It was at King’s College where Emong started polishing his rugby career at a young age. He gaudily recounts how during the holidays, he would train with a local club, which he says took his game a notch higher.
“I bettered my experience with these holiday practices a lot. I was a step ahead of my fellow teammates,” he says.
Later in 2015, Emong joined London College of St Lawrence for his form 5 and 6 education where his star started shining brighter.
While at London College, Emong continued putting exemplary performances that in 2016, during his last year of study, Makerere-based side MRI Rams Rugby, then just from the Ugandan Championship league, acquired his services. It was at MRI Rams that Emong received his first international call up.
“At Rams, I always pushed myself to the limits. And although we always lost playing against stronger teams, I would always hear fans congratulating me for my performance. I later received a call up to train with the national side by then-head coach Rober Sseguya,” He says.
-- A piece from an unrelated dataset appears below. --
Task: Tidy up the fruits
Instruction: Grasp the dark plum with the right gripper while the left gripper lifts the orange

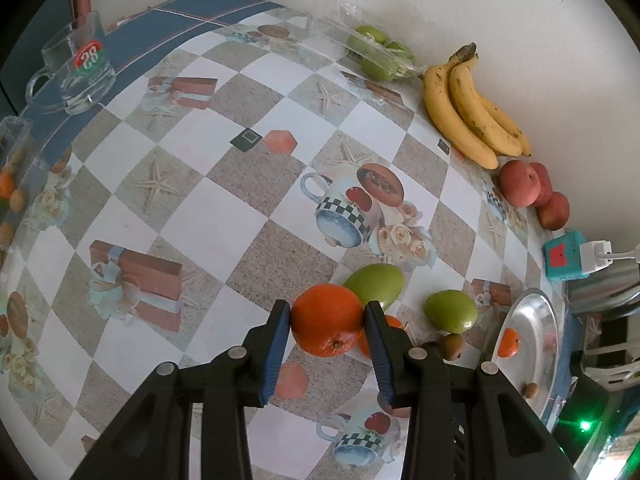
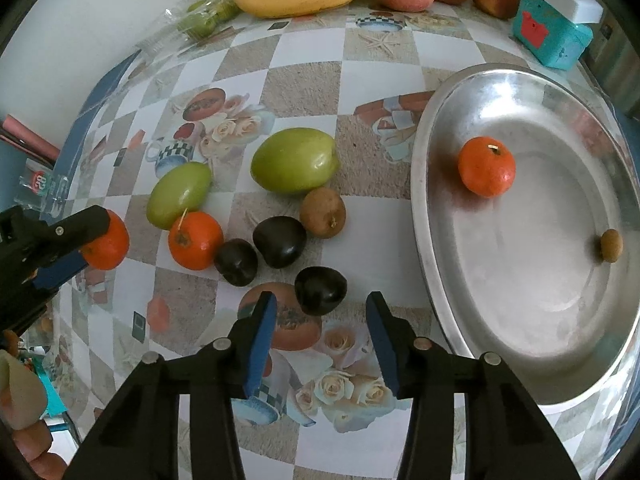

When he first set foot in Kenya for the first time in 2017 at Kakamega while on a friendly mission with the national team side, little did he know that he would soon be calling the place home, come the following season.
“I first crossed borders with the national team side for a friendly match against Kabras Rugby. It was after the game that Kabras approached me, and being a big club, I had no second thoughts on joining them. That’s how I ended up in Kenya,” he says.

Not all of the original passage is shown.